Easing the financial burden of the sector: With the total levy of between 29 and 32 per cent in the form of GST, licence fee and spectrum usage charge (SUC) on the telecom sector, there is a clear need for levy rationalisation. The Universal Service Obligation Fund (USOF) contribution and SUC could be reduced to 3% and 1%, respectively, to make the sector competitive. Further declaration of a three-year moratorium on spectrum payments to the government with abeyance on interest charge, refund of accumulated unutilised input tax of USD4.24 billion are some of the other demands of the debt-laden sector. The government could also consider doing away the levy of GST on government payments such as LF and SUC.
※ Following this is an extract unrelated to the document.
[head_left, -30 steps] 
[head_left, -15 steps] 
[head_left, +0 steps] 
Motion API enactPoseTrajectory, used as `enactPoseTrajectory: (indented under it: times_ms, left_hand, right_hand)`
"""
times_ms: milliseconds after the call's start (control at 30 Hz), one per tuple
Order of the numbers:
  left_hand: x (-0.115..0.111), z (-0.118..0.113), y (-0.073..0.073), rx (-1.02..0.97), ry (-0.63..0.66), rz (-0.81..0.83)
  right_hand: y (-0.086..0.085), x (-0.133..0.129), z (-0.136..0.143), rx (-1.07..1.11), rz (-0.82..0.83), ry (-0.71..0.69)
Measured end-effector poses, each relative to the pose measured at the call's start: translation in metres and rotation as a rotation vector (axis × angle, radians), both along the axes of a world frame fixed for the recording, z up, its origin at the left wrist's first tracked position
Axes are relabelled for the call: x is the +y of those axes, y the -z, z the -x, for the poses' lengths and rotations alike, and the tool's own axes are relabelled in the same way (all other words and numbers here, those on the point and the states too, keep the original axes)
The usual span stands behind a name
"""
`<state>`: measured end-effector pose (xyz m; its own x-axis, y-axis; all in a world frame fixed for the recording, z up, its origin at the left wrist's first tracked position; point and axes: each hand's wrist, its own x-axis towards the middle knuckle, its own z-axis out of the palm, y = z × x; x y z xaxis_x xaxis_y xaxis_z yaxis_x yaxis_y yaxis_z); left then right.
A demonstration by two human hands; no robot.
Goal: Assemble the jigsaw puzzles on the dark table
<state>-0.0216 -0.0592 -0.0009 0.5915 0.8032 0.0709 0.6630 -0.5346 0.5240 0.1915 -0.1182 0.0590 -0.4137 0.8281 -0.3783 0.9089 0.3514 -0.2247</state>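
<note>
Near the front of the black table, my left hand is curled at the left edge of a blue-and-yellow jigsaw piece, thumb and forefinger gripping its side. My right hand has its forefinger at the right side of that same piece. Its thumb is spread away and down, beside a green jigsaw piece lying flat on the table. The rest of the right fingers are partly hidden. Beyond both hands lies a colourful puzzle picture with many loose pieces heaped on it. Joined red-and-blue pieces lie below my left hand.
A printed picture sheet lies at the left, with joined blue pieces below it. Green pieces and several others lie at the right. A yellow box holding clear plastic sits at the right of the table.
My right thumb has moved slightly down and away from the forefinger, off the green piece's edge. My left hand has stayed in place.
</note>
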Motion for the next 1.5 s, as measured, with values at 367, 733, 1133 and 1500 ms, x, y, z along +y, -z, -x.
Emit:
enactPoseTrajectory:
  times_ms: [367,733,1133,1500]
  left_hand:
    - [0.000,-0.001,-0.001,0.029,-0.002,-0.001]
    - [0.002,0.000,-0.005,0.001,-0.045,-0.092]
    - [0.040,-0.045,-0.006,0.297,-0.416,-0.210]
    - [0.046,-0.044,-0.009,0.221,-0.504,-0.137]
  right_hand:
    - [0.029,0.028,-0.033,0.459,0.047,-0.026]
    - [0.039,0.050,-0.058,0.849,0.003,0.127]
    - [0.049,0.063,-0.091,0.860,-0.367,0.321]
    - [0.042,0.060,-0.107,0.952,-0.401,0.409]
Ecosystem: Incubation hubs and accelerators along the lines of the Atal Incubation Centres (AICs) can be established, additional funding mechanisms like the VC funding scheme and Startup India which provide grant funding to emerging tech start-ups to facilitate their operation and business could be started, as well as the adoption of a sustainable and transparent pricing model.
Satya Easwaran, Partner & Head – Telecom, Media and Technology sector, KPMG in India, added: “India has never been more alive in the telecom and technology space. We are excited to be a part of IMC 2019, at the core of all the action. There is a fundamental shift underway, with significant disruption and convergence in the roles of telecom and tech companies, as well as other sectors. This is leading to a wave of innovation and invention.
“It is imperative for companies to stay nimble from a strategic, business and customer experience standpoint, or else face potential losses or even bankruptcy. With the mobile data explosion over the last few years, rapid migration of customers to 4G, the advent of 5G in 2022, and all the associated technological possibilities in the next few years, we couldn’t be poised at a more pivotal juncture. There are some infrastructure and customer adoption challenges however, that we do need to address collectively as an industry. However as things stand right now, we are on the brink of an India which is intelligent, immersive, inventive.”